Survivorship bias is a type of selection bias.
Survivorship bias, or survival
bias, is the logical error of concentrating on the people or things that "survived" some
process and inadvertently overlooking those that did not because of their lack
of visibility. This can lead to false conclusions in several different ways.
The survivors may be actual people, as in a medical study, or could be
companies or research subjects or applicants for a job, or anything that must
make it past some selection process to be considered further.
Survivorship bias can
lead to overly optimistic beliefs because failures are ignored, such as when
companies that no longer exist are excluded from analyses of financial
performance. It can also lead to the false belief that the successes in a group
have some special property, rather than just coincidence. For example, if three
of the five students with the best college grades went to the same high school,
that can lead one to believe that the high school must offer an excellent
education. This could be true, but the question cannot be answered without
looking at the grades of all the other students from that high school, not just
the ones who "survived" the top-five selection process.

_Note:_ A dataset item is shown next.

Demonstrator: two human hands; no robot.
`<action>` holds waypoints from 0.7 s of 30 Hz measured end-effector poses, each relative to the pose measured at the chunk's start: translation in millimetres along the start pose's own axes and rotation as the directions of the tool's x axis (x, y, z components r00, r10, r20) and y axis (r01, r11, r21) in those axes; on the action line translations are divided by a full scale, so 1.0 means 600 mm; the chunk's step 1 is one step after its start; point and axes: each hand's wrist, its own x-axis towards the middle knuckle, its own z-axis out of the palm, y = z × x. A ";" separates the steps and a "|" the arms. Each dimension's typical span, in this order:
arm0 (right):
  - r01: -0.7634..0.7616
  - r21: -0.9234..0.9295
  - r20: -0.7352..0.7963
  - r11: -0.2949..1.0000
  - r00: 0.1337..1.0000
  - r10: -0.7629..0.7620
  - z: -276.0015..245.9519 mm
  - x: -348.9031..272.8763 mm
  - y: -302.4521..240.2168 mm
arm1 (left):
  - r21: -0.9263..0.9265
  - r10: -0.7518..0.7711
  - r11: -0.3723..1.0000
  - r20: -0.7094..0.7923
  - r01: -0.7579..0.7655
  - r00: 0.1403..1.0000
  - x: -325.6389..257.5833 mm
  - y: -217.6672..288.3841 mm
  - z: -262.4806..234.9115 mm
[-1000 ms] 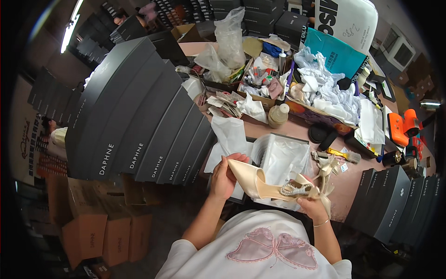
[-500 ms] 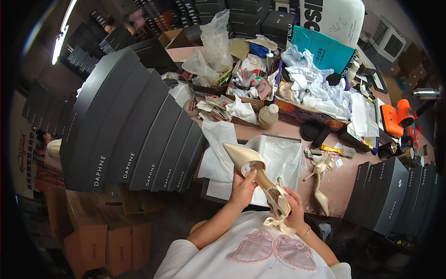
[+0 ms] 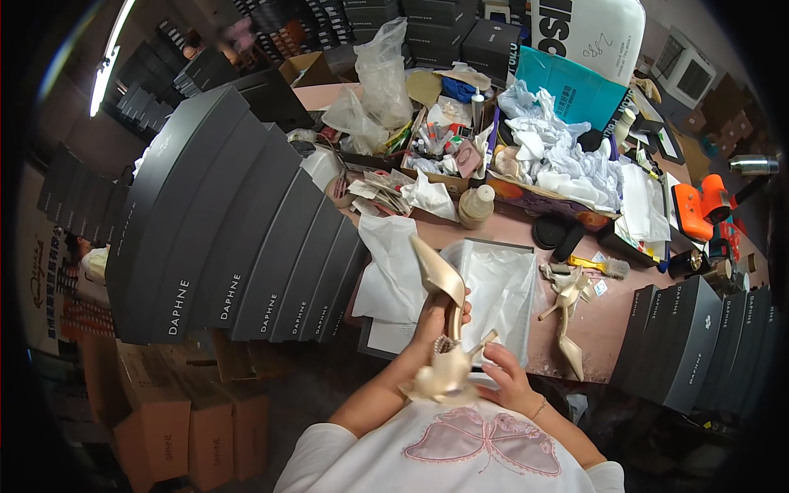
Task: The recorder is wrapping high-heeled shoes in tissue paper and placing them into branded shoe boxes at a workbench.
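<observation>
Cluttered pinkish table (image 3: 610,337) | dark shoebox stacks (image 3: 191,238) | hands: left (image 3: 431,327) clasping cream shoe (image 3: 444,279), right (image 3: 511,388) part-spread by heel (image 3: 486,340)

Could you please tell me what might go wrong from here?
The beige shoe could slip, as the left hand appears to hold it only around its narrow middle. Its bow, close to the white shirt, might snag on the fabric. The other shoe lies on the table with its toe near the edge, so a stray arm could knock it off.
</observation>
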 end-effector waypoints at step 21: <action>-0.362 0.073 0.001 0.929 0.932 0.362 -0.013 0.003 -0.014 | -0.320 -0.365 0.819 0.349 0.476 0.863 0.021 -0.002 -0.013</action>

Survivorship Bias in Equity Market
"If you
had bought Praj Industries at Rs. 2 in 2003 for just 100,000 rupees, it would
be worth Rs. 40 lakh today!"
We hear
something like this often. If you bought Infosys in their IPO in 1993, you
would make a gazillion rupees, so much that you would be reading this article
in your holiday home in the Bahamas. Yet, in the early 90s , IT stocks weren't
the darling of the markets - more popular was a stock called Arvind Mills,
which still exists and has done fairly well for itself; but if you had plonked
your hard earned money into Arvind, you would have seen a stock going from Rs.
400 down to a relatively meager Rs. 43 and now back to just around Rs 280. And
that was still lucky; a number of other stocks simply went to zero.
What
happened? We counted the winners. If you count only the survivors, no accident
has casualties.
Survivorship bias is a classic problem with benefit of hindsight. It
teaches us important lessons.
1.That what
is visible isn't everything .
2.That it's
critical to diversify.
For a person
investing equally in a number of stocks from stock market darlings to pariahs,
the losses on one set of stocks could have been made up by gains in others;
remember that you can't lose more than 100%, but you can make many multiples of
your investment when you win ("multi-baggers"). If you research stocks
well, chances are you will have a few multi-baggers and losers - sometimes many
more losers, but the winners more than make up for the losses. The winners
become the survivors and investors become geniuses for discovering them; the
real genius though was the diversification.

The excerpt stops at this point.